Promotion 2016, 1re année de participation à l’atelier Fusion

Avant le verre, il y avait le cuir, et après, il y aura le métal. Peux-tu nous parler un peu de ton désir de dompter la matière?

J’ai toujours été émerveillée par cette capacité à prendre une matière brute et la transformer en un objet complet. C’était chose commune à l’époque, alors que les artisans faisaient partie de la vie quotidienne des villages, mais c’est un art qui est beaucoup plus discret aujourd’hui. J’ai grandi dans une famille où la débrouillardise est omniprésente; si un objet se brise, nous tentons de le réparer; si nous avons besoin d’un objet précis, nous le fabriquons tout simplement.
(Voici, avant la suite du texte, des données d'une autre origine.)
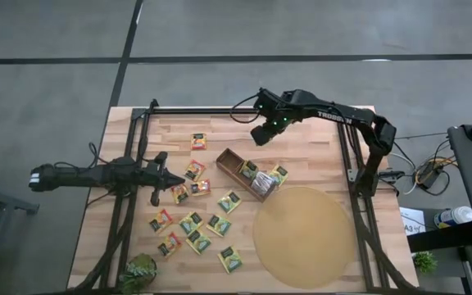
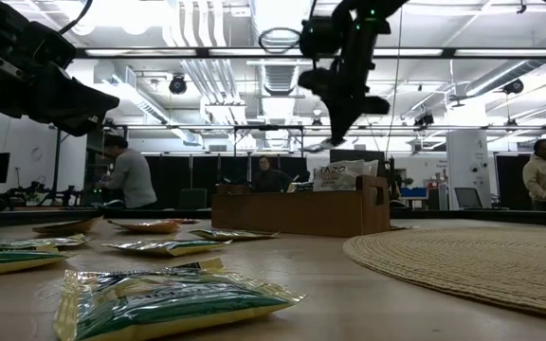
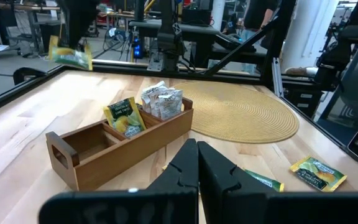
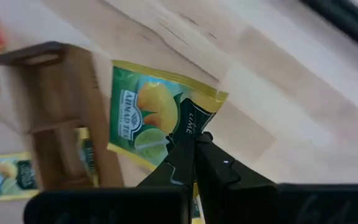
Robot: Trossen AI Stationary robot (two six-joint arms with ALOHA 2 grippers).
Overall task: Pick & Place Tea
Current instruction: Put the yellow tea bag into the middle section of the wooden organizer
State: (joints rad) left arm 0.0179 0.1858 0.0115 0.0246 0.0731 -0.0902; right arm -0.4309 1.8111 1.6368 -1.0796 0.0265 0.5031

De nombreux artisans font partie de ma famille aussi : ébéniste, forgeron, peintre… C’est dans cette optique qu’apprendre à dompter la matière est devenu presque une obsession pour moi, pour pouvoir fabriquer tous ces objets qui se cachent dans mon esprit.
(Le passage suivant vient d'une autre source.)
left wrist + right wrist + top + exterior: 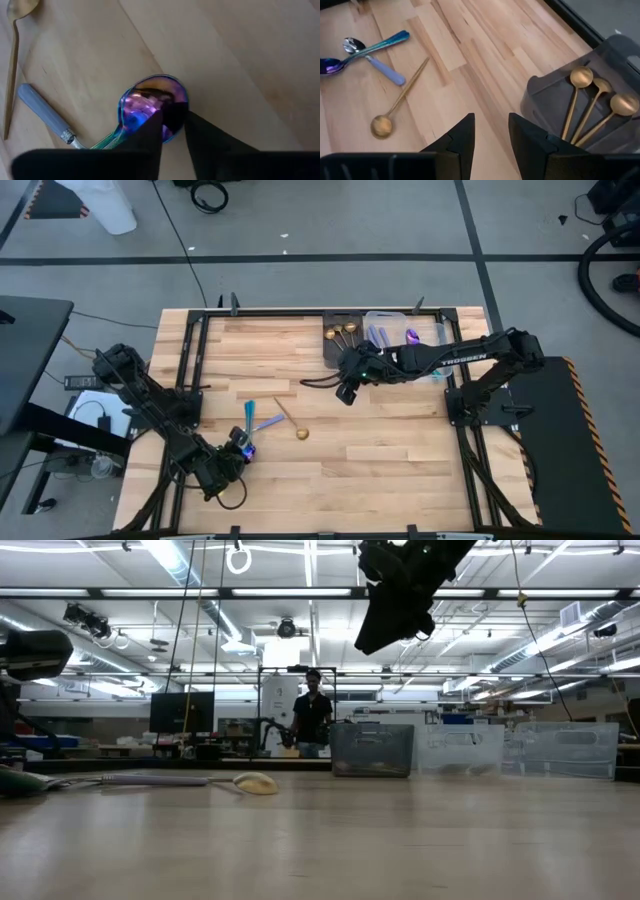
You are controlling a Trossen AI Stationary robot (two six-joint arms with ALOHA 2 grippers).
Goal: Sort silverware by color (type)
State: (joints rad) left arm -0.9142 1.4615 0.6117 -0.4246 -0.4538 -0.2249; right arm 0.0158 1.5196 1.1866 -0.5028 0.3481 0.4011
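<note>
Left gripper (172, 132) jaws pinching the purple spoon (150, 107) bowl on the tabletop (400, 440) to lift it; right gripper (491, 131), jaws released and empty, hovers beside the gold-spoon bin (343, 340).

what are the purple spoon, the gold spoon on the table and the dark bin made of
Purple spoon: looks like metal with an iridescent coating; its bowl mirrors glossy violet-blue.
Gold spoon: likely metal with a gold finish; thin stem, soft satin sheen.
Dark bin: seems smoky translucent plastic; the gold spoons inside show faintly through its wall.
Table: pale wood planks with visible grain.
</note>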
Avant le cuir, il y a eu la peinture, le dessin, le tissu et même un peu le bois. Le cuir fût ma première expérience d’apprentissage auprès d’un artisan qui a accepté de me transmettre son savoir. C’est aussi la première fois que j’ai envisagé faire de l’artisanat mon métier. J’ai hésité longuement entre le cours de joaillerie et le cours de verre, mais le mystère de ce dernier m’a attiré en premier. Bien que je suive actuellement une formation en joaillerie, je n’abandonnerai jamais le verre ni les autres matières que je travaille déjà. Je continue d’ailleurs à souffler le verre et à développer ma collection Art de la table en parallèle avec mes cours puisque je souhaite sortir officiellement cette collection au Salon des métiers d’art de Montréal en décembre.

Au final, mon but est de pouvoir en faire un tout et combiner tous mes apprentissages en des pièces uniques, autant utilitaires que décoratives ou expressives. Tel qu’on m’a dit un jour : « tout a déjà été fait, mais pas à ta manière. » J’ai choisi d’apprendre à manier le plus de matières possible afin de me distinguer des autres et de faire ma place dans le monde de l’art et de l’artisanat.


On pourrait dire que la série « art de la table » que tu développes à l’heure actuelle, d’une esthétique moderne et épurée, est assez loin – stylistiquement parlant – de tes parfumeuses
Demoiselles. Comment expliques-tu cette dualité dans ta production?

En effet! Ma série Art de la table est issue de mon intérêt pour le design et de mon court parcours en design industriel et en design d’intérieur au cégep du Vieux Montréal. Cette collection est composée d’objets utilitaires aux formes simples et aux couleurs suivant les tendances actuelles. Elle représente davantage le côté mathématique et logique de ma personnalité ainsi que mon désir de fabriquer des objets durables que les gens utiliseront dans leur vie quotidienne.

Mes parfumeuses Demoiselles sont d’abord un essai de combinaison entre mon travail en cuir et mon travail en verre. Mes pièces en cuir sont majoritairement d’inspiration médiévale fantastique, d’où les corsets un peu gothiques/victoriens. La parfumeuse étant un objet d’époque et surtout utilisé par les femmes, j’ai voulu représenter ces femmes aux formes voluptueuses et à la taille fine de l’époque médiévale, période historique qui me fascine beaucoup. Cette série représente davantage mon côté créatif et ma passion pour l’esthétique médiévale, fantastique, gothique et victorienne. Elles sont aussi une exploration de cette part de féminité en moi que je ne pourrai jamais nier, mais que je n’exploite que rarement.

Cette dualité entre la logique et la créativité ou le moderne et l’ancien me suit dans tout ce que je fais et je tente d’en tirer avantage plutôt que de me limiter. Tout comme je cherche à multiplier les matières que je travaille, je n’ai pas peur non plus d’exploiter les différents styles qui m’intéressent.


Tu as sûrement déjà plein d’idée en tête pour ta première année d’apprentissage à l’École de joaillerie de Montréal. Crois-tu que ton bagage d’artiste verrier te suivra dans ton exploration?

C’est certain! Au cours de mon apprentissage à Espace VERRE, j’ai su développer mon style et une esthétique qui m’est propre, et cela me suivra toujours. J’ai aussi appris de nombreuses méthodes de travail que je continue d’utiliser dans tout ce que je fais. J’ai effectivement quelques idées de bijoux incluant le verre, mais je fais la formation en joaillerie surtout pour apprendre à manier le métal en tant que matière. Mes idées liées aux métaux sont surtout des compléments à mes pièces de verre ou de cuir plus que des idées liées à la bijouterie en soi. J’ai d’ailleurs quelques idées en lien avec mes mystérieux personnages de verre que j’ai bien hâte de pouvoir mettre en œuvre… À suivre!